Job had a problem. He did everything right, and it came out all wrong. Not Fair! And from his day to ours that problem has bothered a lot of people. Especially those sorts of people who have imagined a kind, just, loving God. What kind of God could do all that nasty stuff to poor old Job? The clear answer is – Not a very nice one (God). Or perhaps there is no God? Or?
As long as the problem of Job is restricted to the theological world, it is surely an intellectual brain buster, but hardly of existential concern. But Job’s problem keeps showing up – often by another name: Suffering Innocents. Millions of people rendered homeless, helpless, murdered, maimed, and martyred. Man’s inhumanity to man is impressive – and if there is any moral quid pro quo, it is hard to see. Doubtless some of this suffering multitude did something that might have justified the violent retribution, but the scales of justice appear badly tilted, if not off the balance point. And if God is on their side, they might better be thinking about some new ally.
As nasty as human beings are to one another, and they can definitely be nasty – humans are mere pikers compared to Mother Nature. Any good plague, be that Bubonic, AIDS or Flu, cuts a swath through the human population that Man’s current efforts simply can’t match. Perhaps someday if too many people push the nuclear buttons, we might be in the running, but not yet.
If we shift our attention to what might be called "natural disasters," the scale of devastation becomes massive. A run of the mill tsunami will surely get your attention, but that is nothing compared to the handiwork of an aberrant asteroid.
Fortunately it doesn’t happen all that often, but some 65 million years ago such a cosmic wanderer dropped into what is now the Gulf of Mexico, creating a humongous hole and throwing an enormous amount of ash and stuff into the air, blocking light from the sun and effectively putting the Big Chill on the poor dinosaurs. Gone! Wiped off the face of the earth! I ask you, what did they ever do to deserve such a fate? And Job thought he had a problem!
The truth of the matter is that the Cosmos we live in is a bumpy place, and has been from the very beginning. It is not for nothing that the Grand Opening was called The Big Bang, and it has been rocking and rolling ever since. There is another truth: We are not the center of the cosmos. No matter how much we might hope or think otherwise – we are a very lately arrived side show to the central drama, whatever that might be. No doubt we have our opinions about how things ought to work, and should the Master of the Universe have consulted us early on we might have suggested some alternatives. But that did not happen. In one of the most marvelous lines from the Book of Job, the Lord lays it out. "Where were you when I laid the foundation of the earth?" Answer: Not present.
A bumpy cosmos indeed, replete with massively destructive collisions, implosions and explosions -- all wrapped in the mystery of Dark Matter, Black Holes and Chaos.
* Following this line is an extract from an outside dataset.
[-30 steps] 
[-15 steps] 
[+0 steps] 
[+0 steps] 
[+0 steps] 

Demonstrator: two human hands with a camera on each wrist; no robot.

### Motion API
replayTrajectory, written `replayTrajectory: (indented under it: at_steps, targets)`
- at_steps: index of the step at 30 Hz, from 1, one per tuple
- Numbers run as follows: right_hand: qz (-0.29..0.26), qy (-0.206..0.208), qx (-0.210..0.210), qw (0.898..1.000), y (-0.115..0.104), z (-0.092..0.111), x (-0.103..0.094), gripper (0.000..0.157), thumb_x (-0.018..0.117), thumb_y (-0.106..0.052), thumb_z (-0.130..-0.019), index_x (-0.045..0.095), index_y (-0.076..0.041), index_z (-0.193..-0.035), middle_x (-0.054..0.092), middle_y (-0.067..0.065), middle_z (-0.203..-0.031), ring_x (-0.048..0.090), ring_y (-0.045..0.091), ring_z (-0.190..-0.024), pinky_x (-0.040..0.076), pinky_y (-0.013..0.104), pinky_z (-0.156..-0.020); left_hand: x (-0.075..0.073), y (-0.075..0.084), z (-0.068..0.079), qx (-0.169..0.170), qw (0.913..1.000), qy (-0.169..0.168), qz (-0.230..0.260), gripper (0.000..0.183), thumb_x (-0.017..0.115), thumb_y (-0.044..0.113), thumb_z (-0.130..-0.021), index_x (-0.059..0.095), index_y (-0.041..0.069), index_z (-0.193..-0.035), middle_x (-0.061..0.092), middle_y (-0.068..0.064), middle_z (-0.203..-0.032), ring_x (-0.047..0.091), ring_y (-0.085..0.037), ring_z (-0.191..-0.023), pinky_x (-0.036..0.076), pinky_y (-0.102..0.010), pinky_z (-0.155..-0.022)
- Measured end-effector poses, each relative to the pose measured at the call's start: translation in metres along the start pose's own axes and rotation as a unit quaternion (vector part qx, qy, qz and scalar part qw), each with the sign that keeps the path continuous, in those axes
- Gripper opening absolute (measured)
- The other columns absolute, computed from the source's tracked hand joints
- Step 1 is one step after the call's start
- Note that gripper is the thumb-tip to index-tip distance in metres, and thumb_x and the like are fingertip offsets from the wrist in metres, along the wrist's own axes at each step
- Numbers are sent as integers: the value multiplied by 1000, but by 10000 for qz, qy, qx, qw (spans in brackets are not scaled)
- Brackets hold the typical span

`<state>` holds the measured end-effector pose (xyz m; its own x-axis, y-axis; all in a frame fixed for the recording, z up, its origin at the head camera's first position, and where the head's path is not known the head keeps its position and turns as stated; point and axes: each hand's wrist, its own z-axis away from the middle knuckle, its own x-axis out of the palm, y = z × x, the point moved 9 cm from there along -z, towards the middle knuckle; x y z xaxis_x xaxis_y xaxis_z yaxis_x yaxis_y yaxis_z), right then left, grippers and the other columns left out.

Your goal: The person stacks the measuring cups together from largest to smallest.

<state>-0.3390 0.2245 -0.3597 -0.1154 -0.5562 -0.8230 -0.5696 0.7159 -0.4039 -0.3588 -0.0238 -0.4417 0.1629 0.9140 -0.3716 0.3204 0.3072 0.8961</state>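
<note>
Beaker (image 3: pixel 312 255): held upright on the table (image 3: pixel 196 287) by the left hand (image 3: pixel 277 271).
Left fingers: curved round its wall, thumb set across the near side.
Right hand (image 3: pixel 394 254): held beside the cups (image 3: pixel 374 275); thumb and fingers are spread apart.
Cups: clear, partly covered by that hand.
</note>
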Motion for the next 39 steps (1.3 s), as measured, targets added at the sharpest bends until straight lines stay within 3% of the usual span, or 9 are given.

However, this same cosmos is equally replete with the crystalline beauty and silent majesty of sidereal order – galaxies spinning to their own deep rhythm in a dance of infinite grandeur mirrored and paralleled by the micro world of Neutrinos and Quarks. Or is it of Strings that vibrate and sing the song of the cosmic dance? Light and dark, order and chaos, creation and destruction – shifting and blending in the ongoing kaleidoscopic symphony of the universe. Truly a dance of cosmic proportions, and we are invited. But rarely do we call the tune or choose our partners. And there’s the rub.
To some it may seem that we are simply cast about like so much cosmic flotsam and jetsam – and on a day when the partner of the moment is dark chaos that is surely the experience. But partners change and the dance moves on – light creative order enters our experience. How wonderful it might be to hold that moment for ever. . .
The ecstasy is not in the moment,
But in its passage.
To hold the moment is to destroy it –
The ending of the dance.
I think we are all dancers who live fully when we dance. There is no abstract right, wrong or perfect way to dance, for each dance is perfectly what it is. It is not about "shoulds," "musts," or "oughts," but only the dance in this, and every, present moment. We are called to the dance and in the dance we experience ourselves as a loving whole – at one with ourselves and all that surrounds us.
Loving whole – or one might say, loving God.
Or even, God’s Love.
Then again we could just sit this one out.